Amram recalls a rainy day last year when she and her husband decided to chance the roads without an escort, betting the inclement weather would discourage an ambush. On their return trip, they found a neighbor, Tsiyon Bushiryon, sitting upright in his car on the side of the road—shot to death.

“He was sitting there peacefully, like he was reading. It was like a dream,” she tells me. “Ever since, whenever I see a movie, I think about Booshi. If you don’t die from the shooting, you die from fear.”

Sharon’s suggestion of a withdrawal from remote settlements is a reason for hope for settlers like Amram, but she’s not yet convinced the government will go through with it. “I believe that we’re bargaining chips for the negotiations,” she says. “I want a home. Once I have a home, I’ll be able to leave here. We’re hoping that maybe, maybe there will be an evacuation.”

Even among the die-hards of the leadership committee, words of resilience are mixed with strain. Citronovich explains that the West Bank settlers are Israel’s backbone because they are first in the line of fire, but then he confides, “We’re scared too.”

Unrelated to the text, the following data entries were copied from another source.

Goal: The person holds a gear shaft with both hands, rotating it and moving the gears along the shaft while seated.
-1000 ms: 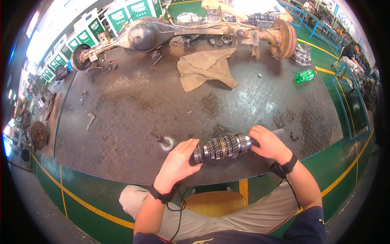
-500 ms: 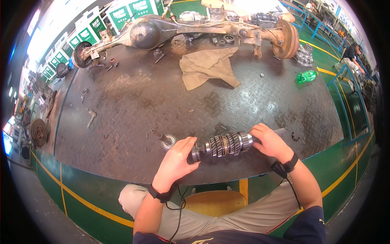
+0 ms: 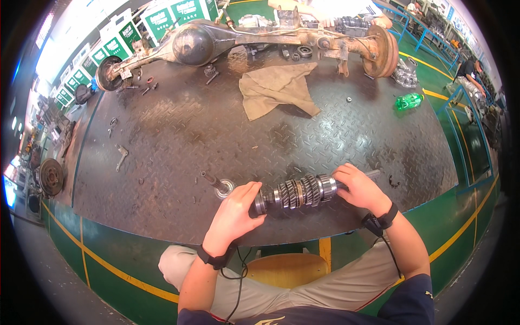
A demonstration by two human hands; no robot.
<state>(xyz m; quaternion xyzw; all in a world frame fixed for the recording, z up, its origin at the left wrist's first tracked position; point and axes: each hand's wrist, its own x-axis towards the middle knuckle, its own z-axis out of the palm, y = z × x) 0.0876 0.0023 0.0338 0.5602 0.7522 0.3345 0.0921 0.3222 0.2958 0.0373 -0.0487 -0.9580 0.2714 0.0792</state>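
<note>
A gearbox shaft (image 3: pixel 300 194) carrying several helical gears lies sideways near the front edge of the metal table. My left hand (image 3: pixel 236 210) is wrapped round its left end, thumb on the near side and fingers on the far side. At the other end, my right hand (image 3: pixel 358 187) grips the shaft beside the last gear ring. The bare splined end of the shaft (image 3: pixel 373 174) sticks out past my right fingers. Just beyond my left hand, a ring-shaped bearing (image 3: pixel 224 188) and a short metal rod lie together. My palms hide part of both grips.
The patterned steel table (image 3: pixel 206 146) holds a brown cloth (image 3: pixel 279 91), a green bottle (image 3: pixel 409 102) and a rusty axle (image 3: pixel 244 35) along its far side. A small bracket (image 3: pixel 121 157) lies left, a dark curved part (image 3: pixel 395 181) right. Another person's arm (image 3: pixel 303 8) is beyond the axle.
</note>
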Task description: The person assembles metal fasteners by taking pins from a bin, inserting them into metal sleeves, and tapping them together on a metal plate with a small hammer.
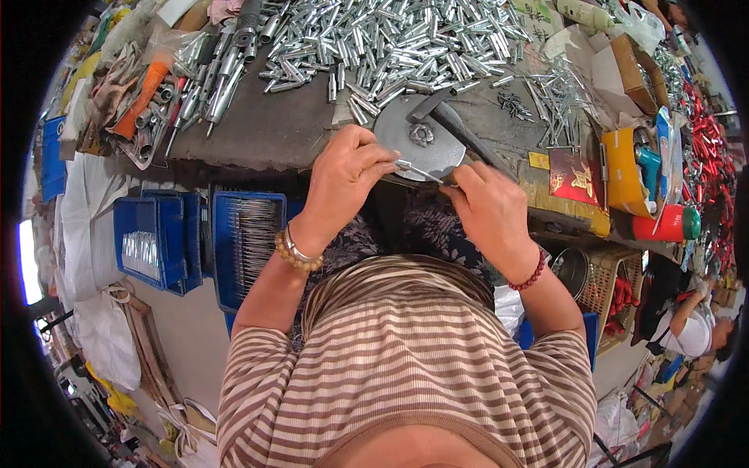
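Observation:
Between my two hands runs a thin metal rod (427, 175), its left end meeting a small shiny metal sleeve (403, 164). My left hand (347, 171) pinches the sleeve between thumb and fingers. The rod's other end is in the closed fingers of my right hand (495, 207). Whether the rod is inside the sleeve or only against it, I cannot tell. Just beyond my hands, at the bench edge, lies a round grey metal disc (388, 129) with a hammer (460, 129) resting across it. A heap of similar metal sleeves (390, 47) covers the bench behind.
Thin metal rods (558, 105) and small dark screws (515, 106) lie to the right. At the left are tools with an orange handle (144, 97). Blue bins (217, 257) of metal parts stand below the bench. A person (690, 324) is at the far right.

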`<state>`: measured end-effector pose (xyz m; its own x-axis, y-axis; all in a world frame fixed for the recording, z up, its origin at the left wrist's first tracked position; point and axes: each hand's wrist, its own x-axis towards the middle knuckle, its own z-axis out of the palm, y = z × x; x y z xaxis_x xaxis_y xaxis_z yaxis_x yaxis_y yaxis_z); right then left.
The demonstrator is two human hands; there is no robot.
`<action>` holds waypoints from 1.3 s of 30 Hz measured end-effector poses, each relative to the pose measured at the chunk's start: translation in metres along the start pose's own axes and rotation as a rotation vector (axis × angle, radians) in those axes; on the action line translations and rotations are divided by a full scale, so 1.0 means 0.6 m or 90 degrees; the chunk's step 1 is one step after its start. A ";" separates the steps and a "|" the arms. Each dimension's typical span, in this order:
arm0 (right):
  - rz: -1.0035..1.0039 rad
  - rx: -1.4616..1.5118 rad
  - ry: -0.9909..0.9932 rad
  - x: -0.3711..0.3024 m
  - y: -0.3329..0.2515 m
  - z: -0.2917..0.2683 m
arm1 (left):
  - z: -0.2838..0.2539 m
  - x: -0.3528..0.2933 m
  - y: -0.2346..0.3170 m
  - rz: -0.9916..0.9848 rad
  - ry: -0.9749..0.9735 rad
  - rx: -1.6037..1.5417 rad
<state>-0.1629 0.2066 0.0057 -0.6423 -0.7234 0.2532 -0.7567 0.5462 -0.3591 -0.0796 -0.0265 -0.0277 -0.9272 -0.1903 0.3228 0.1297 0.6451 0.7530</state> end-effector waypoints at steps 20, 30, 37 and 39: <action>0.292 0.589 -0.253 -0.039 -0.068 0.039 | 0.039 -0.067 0.060 -0.406 0.083 -0.522; 0.347 0.635 -0.096 -0.008 -0.016 0.033 | -0.066 -0.193 -0.082 -0.510 0.406 -0.474; 0.358 0.618 -0.099 0.000 -0.008 0.050 | -0.085 -0.429 -0.331 -0.743 0.675 -0.386; 0.352 0.606 -0.081 -0.002 -0.008 0.052 | -0.089 -0.457 -0.376 -0.768 0.703 -0.362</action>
<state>-0.1546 0.1916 -0.0208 -0.8047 -0.5473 -0.2300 0.0686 0.2990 -0.9518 0.1643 -0.1593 -0.2558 0.0398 -0.8635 -0.5028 -0.0765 -0.5044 0.8601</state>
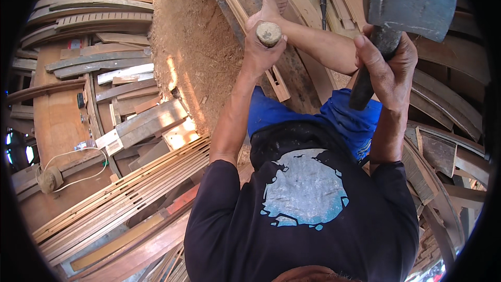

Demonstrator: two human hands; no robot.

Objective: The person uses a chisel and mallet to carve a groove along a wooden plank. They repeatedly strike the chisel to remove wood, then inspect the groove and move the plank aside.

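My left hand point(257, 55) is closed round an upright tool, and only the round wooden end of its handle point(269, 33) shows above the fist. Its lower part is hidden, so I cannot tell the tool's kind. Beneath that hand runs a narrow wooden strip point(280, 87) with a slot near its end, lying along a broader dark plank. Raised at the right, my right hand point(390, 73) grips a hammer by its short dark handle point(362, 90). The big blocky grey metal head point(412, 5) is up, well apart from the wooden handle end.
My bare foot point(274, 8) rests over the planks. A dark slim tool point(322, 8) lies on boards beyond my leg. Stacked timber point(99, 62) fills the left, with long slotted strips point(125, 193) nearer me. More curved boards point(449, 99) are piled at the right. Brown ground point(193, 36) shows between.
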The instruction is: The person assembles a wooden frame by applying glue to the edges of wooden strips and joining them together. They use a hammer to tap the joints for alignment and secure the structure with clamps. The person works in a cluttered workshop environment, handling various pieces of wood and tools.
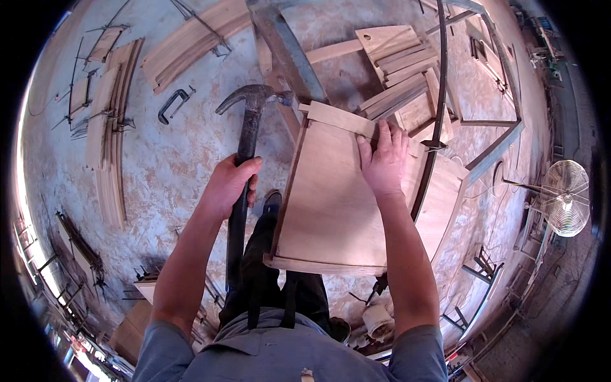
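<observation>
A claw hammer (pixel 252 99) with a dark handle is gripped in my left hand (pixel 233 181), its head up and claw pointing left. Just right of it lies a wooden panel assembly (pixel 337 197), a pale sheet edged by strips of wood. My right hand (pixel 386 159) rests on its far part, fingers spread over the edge strip and thumb out to the left. A long dark bar clamp (pixel 425 181) crosses the panel close to the right hand. The hammer's head is apart from the panel's far left corner.
A metal frame (pixel 289 51) stands under and beyond the panel. Stacked boards (pixel 114 127) and a C-clamp (pixel 174 105) lie on the floor at left. More wooden pieces (pixel 407 63) lie beyond. A fan (pixel 565 198) stands far right, a white bucket (pixel 378 321) near my legs.
</observation>
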A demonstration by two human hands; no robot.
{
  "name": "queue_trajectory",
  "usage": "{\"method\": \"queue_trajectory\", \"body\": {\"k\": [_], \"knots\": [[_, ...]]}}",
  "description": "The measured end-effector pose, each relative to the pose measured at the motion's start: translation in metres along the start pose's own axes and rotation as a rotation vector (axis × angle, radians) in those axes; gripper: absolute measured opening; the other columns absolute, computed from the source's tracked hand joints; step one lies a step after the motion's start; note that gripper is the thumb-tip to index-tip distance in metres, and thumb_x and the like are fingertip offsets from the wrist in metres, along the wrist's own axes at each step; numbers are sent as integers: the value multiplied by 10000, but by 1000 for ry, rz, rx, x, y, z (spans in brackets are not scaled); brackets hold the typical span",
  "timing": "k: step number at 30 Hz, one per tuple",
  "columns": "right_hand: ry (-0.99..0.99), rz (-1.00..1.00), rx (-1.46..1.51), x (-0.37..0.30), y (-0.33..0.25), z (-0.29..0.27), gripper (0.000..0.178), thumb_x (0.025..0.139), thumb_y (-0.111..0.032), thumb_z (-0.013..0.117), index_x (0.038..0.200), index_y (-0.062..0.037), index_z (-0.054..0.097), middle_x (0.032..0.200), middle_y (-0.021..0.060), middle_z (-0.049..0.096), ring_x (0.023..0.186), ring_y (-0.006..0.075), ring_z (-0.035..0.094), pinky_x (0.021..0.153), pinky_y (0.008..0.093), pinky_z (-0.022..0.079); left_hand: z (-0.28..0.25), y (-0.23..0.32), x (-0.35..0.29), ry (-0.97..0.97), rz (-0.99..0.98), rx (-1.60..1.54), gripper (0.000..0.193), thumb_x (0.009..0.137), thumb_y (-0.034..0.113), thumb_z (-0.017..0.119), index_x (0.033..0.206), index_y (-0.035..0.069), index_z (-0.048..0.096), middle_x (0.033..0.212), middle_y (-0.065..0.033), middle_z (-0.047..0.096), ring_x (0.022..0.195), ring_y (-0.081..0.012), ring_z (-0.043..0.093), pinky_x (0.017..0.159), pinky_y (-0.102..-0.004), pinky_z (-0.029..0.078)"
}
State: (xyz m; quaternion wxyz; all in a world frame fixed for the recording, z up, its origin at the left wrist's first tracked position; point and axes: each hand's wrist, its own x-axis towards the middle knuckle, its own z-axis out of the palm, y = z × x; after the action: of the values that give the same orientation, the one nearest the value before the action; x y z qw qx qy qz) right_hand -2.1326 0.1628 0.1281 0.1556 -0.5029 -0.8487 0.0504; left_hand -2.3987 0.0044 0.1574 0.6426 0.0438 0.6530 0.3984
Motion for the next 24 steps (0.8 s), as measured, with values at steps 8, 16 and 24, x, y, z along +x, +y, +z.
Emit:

But founder Yael Ben Yakov, isn’t about to give up—even if it means a radical makeover for this settlement. She plans to lure more families like the group of Orthodox from the Golan, infusing Mevo Dotan with the religious nationalist fervor that drives Jewish settlers to cling to any corner of the West Bank or Gaza.

“We want them to strengthen the settlement,” Ben Yakov says. “We’re not ending it here.”